Философское уморасположение. Курс лекций по введению в философию - стр. 6
Можно предполагать, что и в другие эпохи мы найдем соответствующие границы, очерчивающие собственное место философии.
Эпоха, именуемая Средневековьем, знакомит нас с другим положением философии – служебным. В любом мире, где господствует свет некой мудрости самой по себе, любовь к мудрости будет, мы уже говорили, педагогом, пропедевтом, просветителем в этой мудрости. В Новое время философия точно так же находится на службе, можно сказать, в положении служанки, на этот раз не богословия, а науки («наукоучение», гносеология, методология познания…). А что же у эллинов? Думаю, мы не сильно ошибемся, если скажем, вспоминая платоновское «Государство», что Платон мыслил ее на службе «политии», строительства благоустроенного сообщества.
Однако неуемное вопрошание, раз и навсегда расположившееся в сократической беседе, далеко уводит мысль от благонамеренных дел, судьба Сократа в «Государстве» Платона, кажется, была бы не менее плачевна, чем в демократических Афинах. Служебная роль философии лукава и опасна для господства тех господ, кто рискует нанять такую служанку. Кто берется что-то обосновать, тот подрывает основы.
В мире другой эпохи, другой – религиозной (христианской) – софии сократическому расспросу-допросу соответствует исповедь. «Исповедь» Августина это своего рода само-допрос перед лицом всевидящего Бога – и перед всеми людьми – но одновременно и расспрашивание Бога о нем самом. Если увидеть в «Исповеди» форму философского уморасположения, придется признать, что философствование, где бы и когда бы оно ни велось, есть своего рода исповедь перед всеми, предельная откровенность, от которой ничто, никакие темные уголки души и закоулки мира не могут укрыться. Нет ничего более антифилософского, чем сокровенная мудрость, в философии мы со всем своим умом и его мудростями выходим на всеобщий позор. Можно сказать с отвагой и дерзостью Гегеля: «Сила духа лишь так велика, как велико ее внешнее проявление, его глубина глубока лишь настолько, насколько он отваживается распространиться и потерять себя в своем раскрытии»[3].

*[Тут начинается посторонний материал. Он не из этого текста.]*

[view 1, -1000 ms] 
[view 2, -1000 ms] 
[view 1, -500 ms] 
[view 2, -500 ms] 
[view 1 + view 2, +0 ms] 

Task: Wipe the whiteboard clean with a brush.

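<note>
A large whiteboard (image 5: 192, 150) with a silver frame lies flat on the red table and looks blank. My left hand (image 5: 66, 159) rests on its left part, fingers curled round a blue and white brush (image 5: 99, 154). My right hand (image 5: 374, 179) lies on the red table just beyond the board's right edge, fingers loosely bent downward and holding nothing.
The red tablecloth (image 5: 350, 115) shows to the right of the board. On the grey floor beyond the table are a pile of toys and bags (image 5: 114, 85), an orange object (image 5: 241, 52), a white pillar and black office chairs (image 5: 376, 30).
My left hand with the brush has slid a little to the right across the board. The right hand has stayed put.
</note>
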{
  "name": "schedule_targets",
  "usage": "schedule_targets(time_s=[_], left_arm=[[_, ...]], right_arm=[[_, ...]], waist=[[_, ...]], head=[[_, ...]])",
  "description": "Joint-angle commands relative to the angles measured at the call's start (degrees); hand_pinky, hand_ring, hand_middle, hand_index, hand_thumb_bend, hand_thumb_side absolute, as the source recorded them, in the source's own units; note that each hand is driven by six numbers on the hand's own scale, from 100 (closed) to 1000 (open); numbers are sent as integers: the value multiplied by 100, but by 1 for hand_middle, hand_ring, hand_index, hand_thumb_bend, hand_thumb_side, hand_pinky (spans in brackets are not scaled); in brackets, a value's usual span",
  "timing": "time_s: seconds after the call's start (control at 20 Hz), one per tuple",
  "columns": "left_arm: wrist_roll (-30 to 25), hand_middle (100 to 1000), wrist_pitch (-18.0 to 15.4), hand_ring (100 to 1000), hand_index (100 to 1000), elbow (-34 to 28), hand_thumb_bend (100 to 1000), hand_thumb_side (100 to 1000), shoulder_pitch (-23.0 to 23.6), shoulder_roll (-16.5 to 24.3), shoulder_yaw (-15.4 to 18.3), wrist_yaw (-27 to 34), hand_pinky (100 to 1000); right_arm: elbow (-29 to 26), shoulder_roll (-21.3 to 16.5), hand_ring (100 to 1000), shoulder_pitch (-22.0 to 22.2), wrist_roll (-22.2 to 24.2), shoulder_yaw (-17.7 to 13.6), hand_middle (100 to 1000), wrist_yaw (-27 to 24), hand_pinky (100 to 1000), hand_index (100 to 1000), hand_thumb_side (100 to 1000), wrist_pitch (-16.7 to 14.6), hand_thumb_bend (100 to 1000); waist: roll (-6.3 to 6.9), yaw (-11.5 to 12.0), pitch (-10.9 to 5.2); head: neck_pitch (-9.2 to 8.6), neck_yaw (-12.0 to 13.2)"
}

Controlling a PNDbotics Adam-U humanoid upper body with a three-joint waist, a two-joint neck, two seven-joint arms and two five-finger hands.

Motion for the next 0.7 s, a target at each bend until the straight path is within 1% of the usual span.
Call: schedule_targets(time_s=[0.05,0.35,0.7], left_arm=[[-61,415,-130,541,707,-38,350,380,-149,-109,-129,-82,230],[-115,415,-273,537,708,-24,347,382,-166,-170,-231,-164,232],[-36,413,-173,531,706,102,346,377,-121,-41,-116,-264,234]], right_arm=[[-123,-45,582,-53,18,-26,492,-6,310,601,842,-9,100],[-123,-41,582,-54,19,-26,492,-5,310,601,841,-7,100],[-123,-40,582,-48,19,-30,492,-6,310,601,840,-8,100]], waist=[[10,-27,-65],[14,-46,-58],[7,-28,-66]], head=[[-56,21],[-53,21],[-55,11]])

Декарт открыл другую грань философского уморасположения, он обратил пристальность исповеди в методическое сомнение. Это не сомнение скептиков, а понимание самого знания как орудия сомнения. Здесь он наследник «науки незнания» Николая Кузанского. Мир раскрывается под взором тотального сомнения как безмерная, неведомая и посторонняя (вот уж поистине другая) мыслящему (=сомневающемуся) человеку-субъекту реальность. Между неведомой реальностью и реальностью сомневающегося субъекта открывается пропасть. Этот субъект предстоит не личному Богу, а несоизмеримому с ним бытию неведомого мира. А ведь это чрезвычайно странное уморасположение: вне мира. Самоотверженное сомнение картезианского «я» выбрасывает его из мира, из собственного тела, из собственной души, его несомненное бытие есть бытие сомнения, то есть бытие не-бытия в мире. Тогда среди аспектов философского уморасположения, примеченных до сих пор, – любовь-дружба, удивление-изумление, восхищение, исповедальное предстояние – открывается еще один: паскалевский ужас, расположение, в котором человек находит себя заброшенным в картезианский мир, всячески несоизмеримый с человеком. Расположение это остается, однако, уморасположением. По известному изречению Паскаля, человек это малая тростинка в безмерной со всех сторон Вселенной, но эта тростинка мыслящая, причем мыслящая методично, добавит Декарт. В лабиринте безмерного мира у человека в руках есть нить метода, которая позволяет превратить чудовищную мощь мира в могущество человека, возможно, не менее чудовищное. Стоит поэтому не забывать, что метод в смысле Декарта это не только метод научного познания и технического овладения, но и методическое сомнение. Именно этой стороной – сомнением внутри познания – научный метод входит в расположение философского ума.